What you should do:
I would like you to transcribe all of the data exactly.
────────────────────────────────────────
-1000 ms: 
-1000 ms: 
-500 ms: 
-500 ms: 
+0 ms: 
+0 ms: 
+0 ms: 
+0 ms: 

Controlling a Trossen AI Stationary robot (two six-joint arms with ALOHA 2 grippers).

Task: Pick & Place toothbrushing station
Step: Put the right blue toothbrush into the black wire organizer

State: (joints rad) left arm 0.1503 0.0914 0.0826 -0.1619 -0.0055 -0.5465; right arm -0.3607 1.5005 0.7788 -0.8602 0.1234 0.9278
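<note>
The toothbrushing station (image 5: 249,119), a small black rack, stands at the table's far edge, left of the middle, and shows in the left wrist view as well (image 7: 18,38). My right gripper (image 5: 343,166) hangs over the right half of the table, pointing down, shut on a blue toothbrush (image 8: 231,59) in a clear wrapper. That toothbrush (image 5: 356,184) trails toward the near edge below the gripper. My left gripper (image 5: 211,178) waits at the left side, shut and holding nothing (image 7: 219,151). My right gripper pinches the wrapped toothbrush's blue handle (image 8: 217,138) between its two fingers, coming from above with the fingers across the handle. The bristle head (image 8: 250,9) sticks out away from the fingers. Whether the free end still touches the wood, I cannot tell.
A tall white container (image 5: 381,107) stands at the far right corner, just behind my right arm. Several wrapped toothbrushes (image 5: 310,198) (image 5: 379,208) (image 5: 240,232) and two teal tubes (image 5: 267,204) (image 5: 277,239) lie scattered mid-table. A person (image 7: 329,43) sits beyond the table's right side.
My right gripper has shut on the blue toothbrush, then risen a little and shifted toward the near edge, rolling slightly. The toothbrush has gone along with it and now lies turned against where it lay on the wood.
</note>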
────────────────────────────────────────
Answer to this problem:
-1000 ms: 
-1000 ms: 
-500 ms: 
-500 ms: 
+0 ms: 
+0 ms: 
+0 ms: 
+0 ms: 

Controlling a Trossen AI Stationary robot (two six-joint arms with ALOHA 2 grippers).

Task: Pick & Place toothbrushing station
Step: Put the right blue toothbrush into the black wire organizer

State: (joints rad) left arm 0.1503 0.0914 0.0826 -0.1619 -0.0055 -0.5465; right arm -0.3607 1.5005 0.7788 -0.8602 0.1234 0.9278
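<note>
The toothbrushing station (image 5: 249,119), a small black rack, stands at the table's far edge, left of the middle, and shows in the left wrist view as well (image 7: 18,38). My right gripper (image 5: 343,166) hangs over the right half of the table, pointing down, shut on a blue toothbrush (image 8: 231,59) in a clear wrapper. That toothbrush (image 5: 356,184) trails toward the near edge below the gripper. My left gripper (image 5: 211,178) waits at the left side, shut and holding nothing (image 7: 219,151). My right gripper pinches the wrapped toothbrush's blue handle (image 8: 217,138) between its two fingers, coming from above with the fingers across the handle. The bristle head (image 8: 250,9) sticks out away from the fingers. Whether the free end still touches the wood, I cannot tell.
A tall white container (image 5: 381,107) stands at the far right corner, just behind my right arm. Several wrapped toothbrushes (image 5: 310,198) (image 5: 379,208) (image 5: 240,232) and two teal tubes (image 5: 267,204) (image 5: 277,239) lie scattered mid-table. A person (image 7: 329,43) sits beyond the table's right side.
My right gripper has shut on the blue toothbrush, then risen a little and shifted toward the near edge, rolling slightly. The toothbrush has gone along with it and now lies turned against where it lay on the wood.
</note>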

Nothing further is required by the exercise.